Wer den Schaden hat, muss offensichtlich damit rechnen, dass sich Trittbrettfahrer finden: Nach den technischen Problemen durch einen Router-Konfigurationsfehler Mitte der Woche und der Denial-of-Service-Attacke (DoS) am Donnerstag war Microsoft am gestrigen Freitag erneut Opfer eines Angriffs. Die DoS-Attacke habe zu zwei Ausfällen der Webserver von Microsoft geführt, die jeweils 15 Minuten gedauert hätten, erklärte der Konzern am gestrigen späten Freitagabend.

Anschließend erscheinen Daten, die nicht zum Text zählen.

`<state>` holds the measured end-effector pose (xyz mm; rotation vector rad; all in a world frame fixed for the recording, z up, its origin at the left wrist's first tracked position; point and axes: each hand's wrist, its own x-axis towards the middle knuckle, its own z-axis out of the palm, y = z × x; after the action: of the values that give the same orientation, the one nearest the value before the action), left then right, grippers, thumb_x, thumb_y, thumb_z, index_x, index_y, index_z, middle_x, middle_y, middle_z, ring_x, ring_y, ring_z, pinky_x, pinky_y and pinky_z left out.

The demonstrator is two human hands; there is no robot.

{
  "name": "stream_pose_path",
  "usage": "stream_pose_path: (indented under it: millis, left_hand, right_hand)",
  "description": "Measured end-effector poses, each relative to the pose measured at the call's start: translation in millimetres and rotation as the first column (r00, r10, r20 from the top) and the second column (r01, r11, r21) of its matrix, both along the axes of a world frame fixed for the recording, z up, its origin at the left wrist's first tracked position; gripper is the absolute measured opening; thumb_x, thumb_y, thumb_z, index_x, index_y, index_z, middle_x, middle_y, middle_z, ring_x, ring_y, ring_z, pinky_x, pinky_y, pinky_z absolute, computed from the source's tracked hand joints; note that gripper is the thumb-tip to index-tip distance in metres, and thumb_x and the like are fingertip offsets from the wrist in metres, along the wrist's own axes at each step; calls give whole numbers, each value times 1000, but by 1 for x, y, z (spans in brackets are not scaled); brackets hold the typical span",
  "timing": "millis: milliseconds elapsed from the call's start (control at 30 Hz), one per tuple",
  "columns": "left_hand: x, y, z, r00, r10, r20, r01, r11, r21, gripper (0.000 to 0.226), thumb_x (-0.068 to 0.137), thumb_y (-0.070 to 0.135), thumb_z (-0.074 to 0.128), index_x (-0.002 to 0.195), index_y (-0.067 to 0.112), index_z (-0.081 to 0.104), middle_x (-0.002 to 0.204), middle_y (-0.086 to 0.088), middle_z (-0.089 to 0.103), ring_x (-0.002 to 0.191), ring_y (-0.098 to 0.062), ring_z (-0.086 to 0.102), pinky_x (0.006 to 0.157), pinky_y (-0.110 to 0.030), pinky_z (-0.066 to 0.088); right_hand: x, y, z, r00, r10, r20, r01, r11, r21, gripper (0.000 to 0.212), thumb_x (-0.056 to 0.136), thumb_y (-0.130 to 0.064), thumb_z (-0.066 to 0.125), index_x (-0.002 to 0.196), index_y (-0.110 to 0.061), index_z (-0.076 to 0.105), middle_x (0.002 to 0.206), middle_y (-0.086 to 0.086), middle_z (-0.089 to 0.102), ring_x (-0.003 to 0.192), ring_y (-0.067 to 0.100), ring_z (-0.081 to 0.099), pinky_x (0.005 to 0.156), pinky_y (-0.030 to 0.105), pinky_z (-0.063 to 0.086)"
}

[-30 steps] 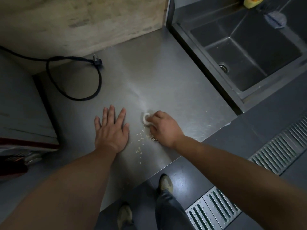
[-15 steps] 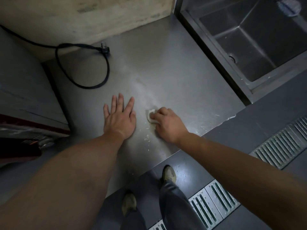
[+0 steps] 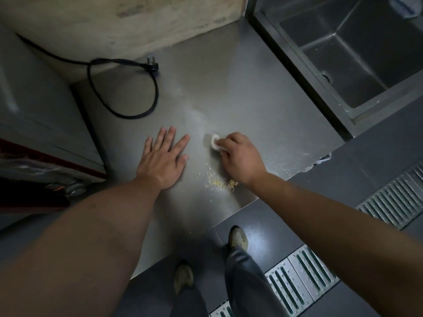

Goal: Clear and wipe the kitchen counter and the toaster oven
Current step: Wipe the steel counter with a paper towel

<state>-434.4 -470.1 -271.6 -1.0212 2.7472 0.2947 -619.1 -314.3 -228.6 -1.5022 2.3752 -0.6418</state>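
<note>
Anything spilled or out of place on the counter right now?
Yes. Pale crumbs lie scattered on the steel counter near its front edge, just behind the right hand, which holds a white wad. An unplugged power cord lies looped on the counter by the wall.

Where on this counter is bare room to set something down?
Bare steel lies between the power cord loop and the sink rim, back to the wall. Crowded near the front edge: left hand, right hand gripping a cloth, crumbs.
</note>
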Motion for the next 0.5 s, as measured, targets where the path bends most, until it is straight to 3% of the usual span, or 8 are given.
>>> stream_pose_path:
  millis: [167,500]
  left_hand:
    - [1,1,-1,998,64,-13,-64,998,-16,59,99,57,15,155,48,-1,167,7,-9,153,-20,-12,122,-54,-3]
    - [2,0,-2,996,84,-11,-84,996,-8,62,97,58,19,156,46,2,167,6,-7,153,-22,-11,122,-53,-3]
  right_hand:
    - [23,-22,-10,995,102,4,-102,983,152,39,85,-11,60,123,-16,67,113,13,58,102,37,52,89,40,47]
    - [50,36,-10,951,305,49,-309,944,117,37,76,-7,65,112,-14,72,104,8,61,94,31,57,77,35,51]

Microsoft habe sofort alles unternommen, um den normalen Betrieb wieder aufnehmen zu können. Um 12.30 Uhr pazifischer Zeit (21.30 deutscher Zeit) habe alles wieder normal funktioniert. Der Angriff sei mit dem vom Donnerstag vergleichbar gewesen: Die DoS-Attacke zielte auf die Router im Microsoft-Netzwerk, nicht auf die Webserver selbst. Ein Zusammenhang zur Sicherheit oder Zuverlässigkeit irgendeines Microsoft-Produkts habe nicht bestanden. Es habe keine Einbruchsversuche gegeben und Kundendaten seien nicht betroffen gewesen. Die Webserver von Microsoft sowie alle anderen Internet-Dienste, die mit Microsoft-Systemen arbeiten, haben während der Attacke normal funktioniert, erklärte der Software-Konzern.

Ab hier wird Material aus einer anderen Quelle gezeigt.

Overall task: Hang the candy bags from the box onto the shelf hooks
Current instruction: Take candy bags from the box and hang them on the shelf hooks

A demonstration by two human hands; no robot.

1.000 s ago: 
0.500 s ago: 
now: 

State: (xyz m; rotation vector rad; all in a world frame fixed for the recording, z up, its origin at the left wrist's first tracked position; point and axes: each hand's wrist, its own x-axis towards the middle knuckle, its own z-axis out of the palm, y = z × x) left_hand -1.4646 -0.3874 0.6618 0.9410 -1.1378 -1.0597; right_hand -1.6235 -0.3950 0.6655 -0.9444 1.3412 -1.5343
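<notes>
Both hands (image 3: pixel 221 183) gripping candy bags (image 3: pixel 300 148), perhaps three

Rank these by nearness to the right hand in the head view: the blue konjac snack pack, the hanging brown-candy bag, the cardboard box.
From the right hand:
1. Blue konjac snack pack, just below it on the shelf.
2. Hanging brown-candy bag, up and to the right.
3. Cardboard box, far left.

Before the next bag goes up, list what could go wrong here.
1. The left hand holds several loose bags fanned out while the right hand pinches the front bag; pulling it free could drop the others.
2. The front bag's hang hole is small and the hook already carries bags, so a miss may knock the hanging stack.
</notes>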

Offensichtlich aber möchten die Redmonder nach den Schwierigkeiten der letzten Tage Konsequenzen ziehen: "Microsoft anerkennt die volle Verantwortung für die Unannehmlichkeiten, die unsere Kunden in den letzten Tagen erleben mussten", betont der Konzern. Rick Devenuti, Vizepräsident bei Microsoft und Chief Information Officer, erklärte: "Durch die Erfahrungen der letzten Tage haben wir einige wichtige Lektionen gelernt." In der Vergangenheit habe sich Microsoft darauf konzentriert, die Angriffe auf Microsoft-Produkte zu verstehen und sie zu verhindern. "Wir haben unglücklicherweise keine ausreichenden Selbstverteidigungstechniken für die Nutzung von Produkten anderer Hersteller angewandt, die an der Front von Teilen unserer zentralen Netzwerk-Infrastruktur stehen."

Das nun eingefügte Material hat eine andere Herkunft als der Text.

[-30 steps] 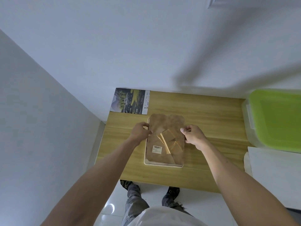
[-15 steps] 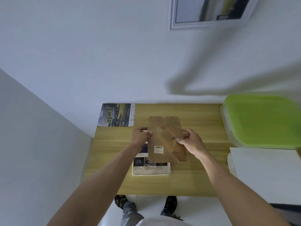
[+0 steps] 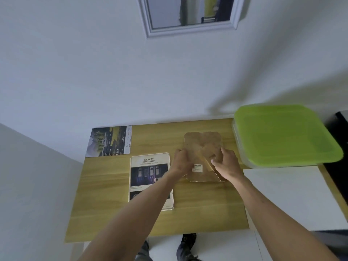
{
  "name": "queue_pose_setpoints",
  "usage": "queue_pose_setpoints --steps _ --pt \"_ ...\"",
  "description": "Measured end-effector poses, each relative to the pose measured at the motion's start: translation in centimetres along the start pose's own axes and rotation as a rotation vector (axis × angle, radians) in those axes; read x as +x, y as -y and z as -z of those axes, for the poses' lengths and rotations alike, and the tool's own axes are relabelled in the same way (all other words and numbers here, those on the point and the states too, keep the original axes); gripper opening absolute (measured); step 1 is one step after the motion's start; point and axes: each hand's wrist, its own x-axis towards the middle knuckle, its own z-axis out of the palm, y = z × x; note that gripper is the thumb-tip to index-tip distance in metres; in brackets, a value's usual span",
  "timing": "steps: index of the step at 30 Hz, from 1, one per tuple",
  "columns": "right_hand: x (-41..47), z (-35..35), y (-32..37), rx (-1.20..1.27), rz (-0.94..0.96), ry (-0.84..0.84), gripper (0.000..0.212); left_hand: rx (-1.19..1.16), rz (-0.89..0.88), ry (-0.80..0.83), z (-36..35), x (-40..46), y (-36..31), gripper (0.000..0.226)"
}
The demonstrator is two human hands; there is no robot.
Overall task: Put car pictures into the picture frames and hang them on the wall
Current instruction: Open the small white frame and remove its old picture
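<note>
A brown backing board [image 3: 202, 146] with a fold-out stand and a white label is held over the wooden table [image 3: 197, 208]. My left hand [image 3: 181, 162] grips its left edge and my right hand [image 3: 227, 163] grips its right side near the stand. To the left lies a cream picture frame [image 3: 150, 180] face up with a "SAFETY" car picture in it; my left forearm crosses its lower part. A second car picture [image 3: 110, 141] lies at the table's far left corner.
A white-framed picture [image 3: 188, 16] hangs on the wall above. A clear box with a green lid [image 3: 284, 134] stands at the table's right end, with a white sheet or board [image 3: 288, 196] in front of it. My feet show below the table's near edge.
Both hands lifted the backing board off the frame and carried it to the right. The frame with its car picture is now uncovered on the table.
</note>
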Motion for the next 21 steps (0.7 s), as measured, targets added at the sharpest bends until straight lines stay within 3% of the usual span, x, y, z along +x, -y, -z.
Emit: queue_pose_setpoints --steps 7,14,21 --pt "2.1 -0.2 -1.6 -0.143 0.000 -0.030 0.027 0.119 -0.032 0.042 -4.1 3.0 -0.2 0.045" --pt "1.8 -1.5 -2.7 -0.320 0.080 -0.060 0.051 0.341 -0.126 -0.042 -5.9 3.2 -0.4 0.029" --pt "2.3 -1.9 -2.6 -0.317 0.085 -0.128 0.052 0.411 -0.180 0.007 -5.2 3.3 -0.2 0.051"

Nach den schmerzvollen Lektionen dieser Woche habe Microsoft bereits Schritte unternommen, um die Architektur der Netzwerk-Infrastruktur zu ändern, meinte Devenuti. Damit solle die Zuverlässigkeit und Verfügbarkeit für die Kunden verbessert werden. Offensichtlich bezieht sich Devenuti damit auf die Kritik, die in den USA und in Deutschland laut wurde, dass beispielsweise die DNS-Server von Microsoft alle im selben IP-Subnetz angeschlossen sind und dadurch nicht nur durch Konfigurationsfehler, sondern auch durch Angriffe auf die zuständigen Router auszuschalten sind: "Wir werden weiter unsere Infrastruktur-Architektur und die Vorgehensweisen untersuchen, um unsere Netzwerkressourcen zu schützen."

Die Besonderheit an den beiden Attacken gegen Microsoft liegt in ihrem Angriffsziel: Statt wie bislang die Web-Server selbst, waren die Router im Microsoft-Netzwerk das Opfer. Dies führt natürlich dazu, dass die Subnetze, die über bestimmte Router angeschlossen sind, nicht mehr erreicht werden können, wenn der Router durch massenhafte unsinnige Datenpakete überlastet ist. Normalerweise stellt dies kein größeres Problem dar: Die Unerreichbarkeit eines einzelnen IP-Subnetzes kann meist nicht zu größeren Ausfällen führen, da die öffentlich verfügbaren Server nicht nur über eine Route erreichbar sind. In der Regel, bei vernünftigem Design der Netzwerk-Architektur der einzelnen Teilnehmer, ist das Internet dadurch recht resistent gegen Störungen in einzelnen Knotenpunkten. Selbst der Ausfall zentraler Leitungen oder Router führt meist nur dazu, dass der Datenverkehr sich verlangsamt, weil er über andere Routen umgeleitet werden muss – die Datenübertragung kommt aber nicht komplett zum Stillstand.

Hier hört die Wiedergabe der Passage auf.